My mother died when I was too young to remember and my father died when I was ten. Thus, I grew up to be a very independent person. After the death of my father, my godfather, who was a district chief in Kampong Thom Province, asked if he could adopt me. He died when I was 11, and my godmother died when I was 15.
Then I met a monk along the street in Kampong Thom. He said, “You have no mother, no father. You can go with me to Phnom Penh.” So I went with him and lived in a pagoda there for a year. I graduated from Tuol Svey Prey High School; it later became Tuol Sleng Prison.

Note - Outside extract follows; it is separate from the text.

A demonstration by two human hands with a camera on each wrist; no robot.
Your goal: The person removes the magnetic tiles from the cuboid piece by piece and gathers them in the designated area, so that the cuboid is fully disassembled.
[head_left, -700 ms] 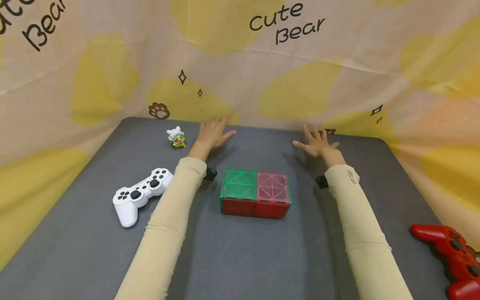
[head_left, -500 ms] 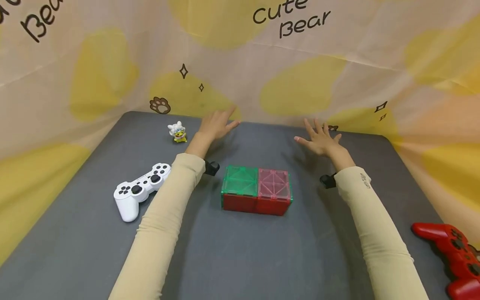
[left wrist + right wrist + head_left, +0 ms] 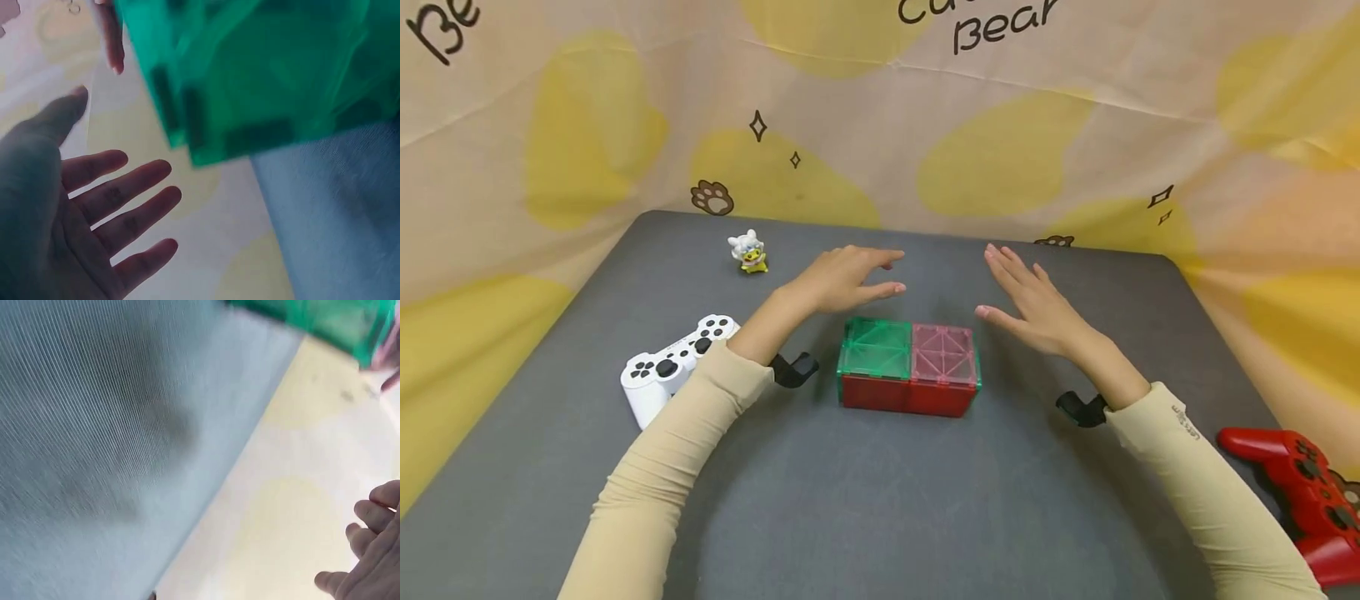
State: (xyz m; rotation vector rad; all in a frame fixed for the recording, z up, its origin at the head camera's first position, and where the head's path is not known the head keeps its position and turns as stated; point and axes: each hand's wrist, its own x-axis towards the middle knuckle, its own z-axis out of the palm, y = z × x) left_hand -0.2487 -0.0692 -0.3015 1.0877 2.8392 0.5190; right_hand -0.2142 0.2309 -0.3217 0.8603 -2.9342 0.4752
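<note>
A box of translucent tiles [image 3: 907, 396] stands mid-table, its top one green and one pink square, its front side red. Past the box's far left corner my left hand [image 3: 842, 279] is raised, fingers extended toward the right and thumb apart. On the other side my right hand [image 3: 1037, 312] is angled inward with straight fingers, thumb pointing at the box. Neither hand holds anything. In the left wrist view the green side of the box [image 3: 262, 75] looms close beside the spread fingers [image 3: 134, 219]. A green end of it [image 3: 325, 325] enters the right wrist view at the top.
A white game controller [image 3: 673, 362] lies left of the box, partly covered by the left forearm. Behind it stands a small white-and-yellow figurine [image 3: 748, 252]. At the right edge rests a red game controller [image 3: 1311, 492]. A patterned cloth [image 3: 835, 100] hangs behind the grey table [image 3: 880, 500].
Both hands have drawn back from the table's far edge toward the box and turned inward, the elbows spreading outward. The box has stayed in place while the head view tilted slightly down.
</note>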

While I was studying in college, I took part-time jobs like selling bread and driving a cyclo to earn extra money. I also studied French and got a black belt in judo in my spare time. When I was a third-year student at the Faculty of Commerce, I began working at the Khmer Commercial Bank and teaching judo.
I had family, no neighbors to guide me, so I became very exact about living, and realized I had to do anything necessary to survive. I didn’t have any luck in living, but I was very resourceful. I struggled so I could have luck in the future, and kept struggling when I was imprisoned.
On April 17, 1975, I was at the bank preparing some documents when my colleagues and I got a strange feeling. We looked out to see soldiers wearing black uniforms; all of them had rolled up the right legs of their trousers and were carrying guns. They entered the bank shooting and forced all of the staff outside. Many of my colleagues and I left without locking our rooms.
On the way out of the city, the Khmer Rouge made an announcement on a loudspeaker: “The Angkar needs educated, technical, and high-ranking people from the Lon Nol regime help rebuild the city. It will take time for the Angkar to re-organize the country.” Many people – most of them men – were registering their names. The Khmer Rouge even gave them rice, dry fish, pork, and bread to encourage them to register.
I spent the next month in a pagoda in Kien Svay District, growing more hopeless each day. When the rainy season began, the Khmer Rouge began dividing people. Some stayed to work in the rice fields, while those with relatives in the provinces moved on. Some of the rich Chinese families had always been in Phnom Penh and had nowhere to go. They drove their cars into the river and killed themselves.
I had nowhere to go as well, so I traveled across the Neak Loeung River. At the border of Prey Veng and Svay Rieng Provinces, I decided to throw a rock into the air. If it stood up when it landed, I would head to the East Zone and if it fell over, I would head to the North Zone. The stone fell straight down, so I turned to the east.
When I came to Kampong Soeng Subdistrict, the Khmer Rouge forced all the people there to sit for the whole day without any food or drink. Then they started noting down people’s biographies. I decided to tell them I was a student.
I had also taken the name of the people who adopted me, and was known as Kong Meardey Pheak Kday. Khmer names have only one or two syllables. But in the Pol Pot time, if you had a long name, it meant you were not a Khmer person and must die. So from then on, I only used the name Kong Meardey.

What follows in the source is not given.